We also visit a separate apartment complex that once was their Cardinal’s apartment. It is now dedicated to Princess Sveva, aunt of the present Colonna owner. This is Aimee’s favorite part learning about her life and who she married. I have to laugh as she and the room docent study Sveva’s family photos.
Aimee is now engaged and so before leaving we return to the main hall. There we sit on a velvet bench and watch the final scenes of the movie Roman Holiday on my phone. It was filmed on the steps before us. Humorously the movie had a rug placed over the steps to hide a cannonball that is embedded in them. It was fired by the French army trying to protect the pope from Italian unification forces.
From the palace we walk back to the heart of Rome past the Forum of Trajan to the Capitoline Hill. Even though it is misting rain and we are using our umbrellas we are both feeling quite content. I think we just are feeling very Roman right now.
Since it is raining we decide to spend the next few hours exploring the Capitoline Museum. The collection of art and sculpture is contained in two buildings on either side of Michelangelo’s Piazza Campidoglio. As with all Roman museums, it starts with lots of portrait busts. They must have been produced in the thousands for anybody who wasn’t a slave. It also has some exceptional sculpture. Unlike most Roman artifacts which have missing limbs and heads, this collection is almost entirely intact, even the most delicate of extremities. This museum was started with a donation from Pope Sixtus in 1471 making it one of the oldest public institutions. The pope obviously culled the best.
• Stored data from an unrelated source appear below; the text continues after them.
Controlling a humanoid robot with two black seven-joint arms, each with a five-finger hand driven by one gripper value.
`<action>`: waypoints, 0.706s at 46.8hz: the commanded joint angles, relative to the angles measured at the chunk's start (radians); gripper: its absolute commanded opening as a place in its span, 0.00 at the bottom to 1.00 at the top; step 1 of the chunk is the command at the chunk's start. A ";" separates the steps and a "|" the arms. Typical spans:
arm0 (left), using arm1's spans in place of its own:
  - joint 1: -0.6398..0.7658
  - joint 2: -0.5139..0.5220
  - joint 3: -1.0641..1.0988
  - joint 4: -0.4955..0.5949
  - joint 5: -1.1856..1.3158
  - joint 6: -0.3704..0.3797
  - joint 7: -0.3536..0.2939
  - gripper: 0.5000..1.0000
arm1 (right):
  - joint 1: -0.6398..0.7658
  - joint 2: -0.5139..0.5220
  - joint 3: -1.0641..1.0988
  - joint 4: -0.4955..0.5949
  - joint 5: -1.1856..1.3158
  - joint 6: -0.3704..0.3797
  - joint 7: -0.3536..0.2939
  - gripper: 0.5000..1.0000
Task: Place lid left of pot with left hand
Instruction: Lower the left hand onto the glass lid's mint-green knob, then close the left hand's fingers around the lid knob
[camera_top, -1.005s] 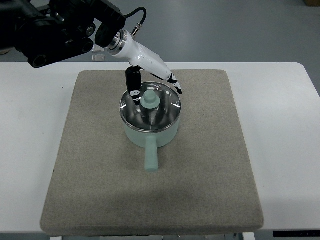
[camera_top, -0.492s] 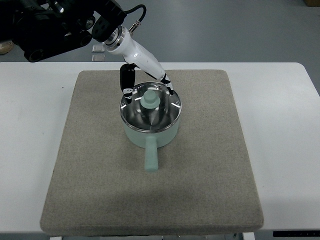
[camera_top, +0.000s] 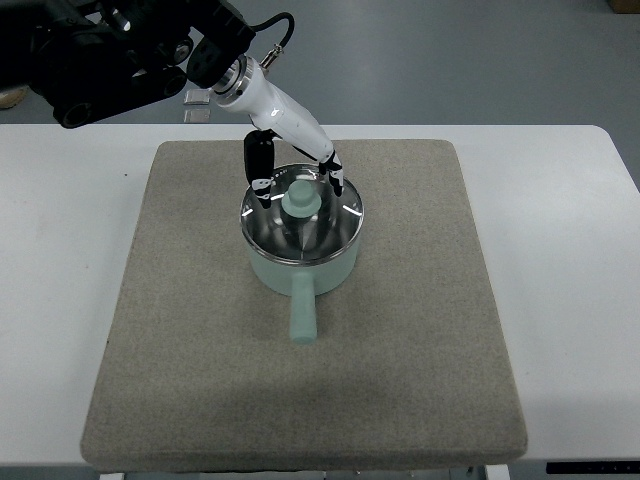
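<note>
One pot (camera_top: 300, 262), one lid (camera_top: 300, 212), one robot hand (camera_top: 297, 170).

One pot (camera_top: 303, 262), one lid (camera_top: 301, 215), one mat (camera_top: 420, 340)

Left hand (camera_top: 296, 172) shifted slightly toward lid knob (camera_top: 299, 198) (fingers closing in).

A grey-beige felt mat (camera_top: 400, 370) is lying flat on the white surface (camera_top: 570, 300), covering most of its middle. Grey floor (camera_top: 450, 60) is showing beyond the surface's far edge.
</note>
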 joint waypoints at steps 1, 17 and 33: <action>0.003 -0.003 0.000 0.005 0.000 0.002 0.000 0.80 | 0.000 0.000 0.000 0.000 0.000 0.000 0.000 0.85; 0.017 -0.020 0.000 0.016 0.002 0.072 0.000 0.76 | 0.000 0.000 0.001 0.000 0.000 0.000 0.000 0.85; 0.020 -0.024 0.001 0.019 0.002 0.083 0.000 0.58 | 0.000 0.000 0.000 0.000 0.000 0.000 0.000 0.85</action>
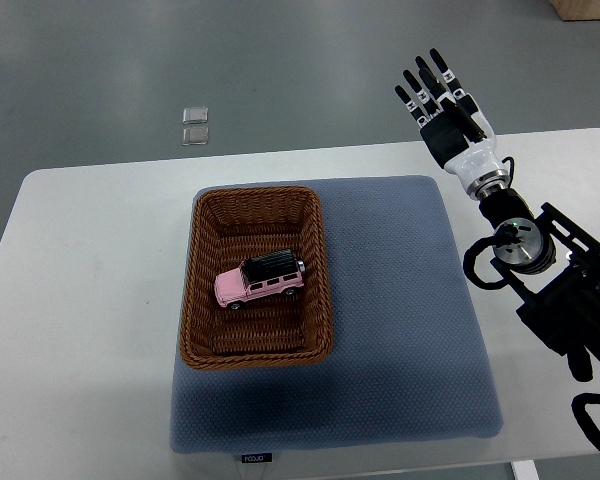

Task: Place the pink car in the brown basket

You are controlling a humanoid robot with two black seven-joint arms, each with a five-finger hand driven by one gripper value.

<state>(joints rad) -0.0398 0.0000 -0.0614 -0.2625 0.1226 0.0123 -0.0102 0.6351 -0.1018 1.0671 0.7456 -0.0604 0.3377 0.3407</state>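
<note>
1. White table point(90, 400) is filling most of the view, rounded corners showing at the far left and far right, grey floor point(280, 60) lying beyond its far edge.

2. Blue-grey pad point(400, 330) is lying on the table, roughly square, covering the middle. A small white tag point(254, 458) is sitting on its near edge; there is print on it, but too small for me to read.

3. My right arm point(550, 280) is coming in from the right edge, black joints and cable loops hanging over the table's right side, beside the pad.

4. Brown basket point(195, 300), woven wicker and rectangular, is resting on the left part of the pad, its long sides running away from me.

5. My right hand point(445, 105) is hovering past the pad's far right corner, over the table's far edge, well apart from the basket. My fingers point(423, 90) are standing straight and spread wide, holding nothing.

6. Pink car point(260, 280) is sitting on the basket's floor, on its wheels, about mid-basket. Black roof facing up. Its long axis is running crosswise to the basket, slightly tilted, the right end lying a little farther from me. I cannot tell which end is the front. No lettering is readable on it.

7. Two small clear squares point(195, 125) are lying on the floor beyond the table, one just behind the other.
</note>
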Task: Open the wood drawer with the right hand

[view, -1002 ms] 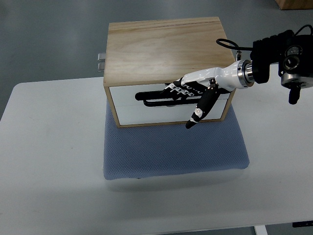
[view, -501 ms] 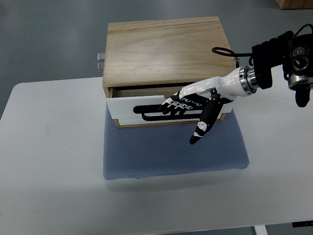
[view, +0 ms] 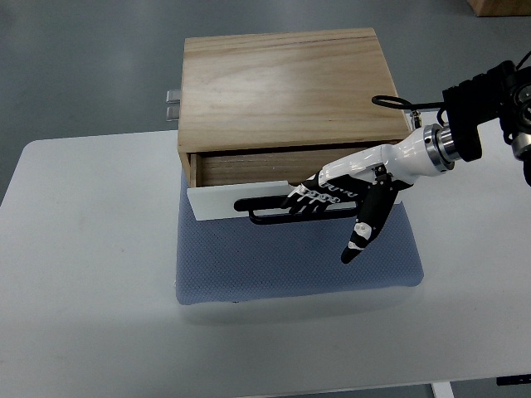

The museum is a maze of interconnected historical structures. One of them we stumble upon is the Tabularium, which was the records office of ancient Rome. One side is wide open with a balcony facing the Forum. It has one of the best viewpoints in Rome.
There is a special exhibition sponsored by the luxury company Cartier. Supposedly the French founder was influenced by a tour of Italy inspiring him to incorporate classical elements in his designs. His jeweled creations are dispersed among one hall of sculpture. I think the displays are in the way, but Aimee prefers the jewelry over the statues.
To my enjoyment the artifacts include some Roman sarcophagi. One is monstrous and in exquisite condition with fine bas-relief carvings. Another has cool traces of the original color surviving.
One short hall has a nice collection of porcelain from Meissen Germany. Some of the designs on display are very unique and seem to be of a higher quality than we saw in Dresden.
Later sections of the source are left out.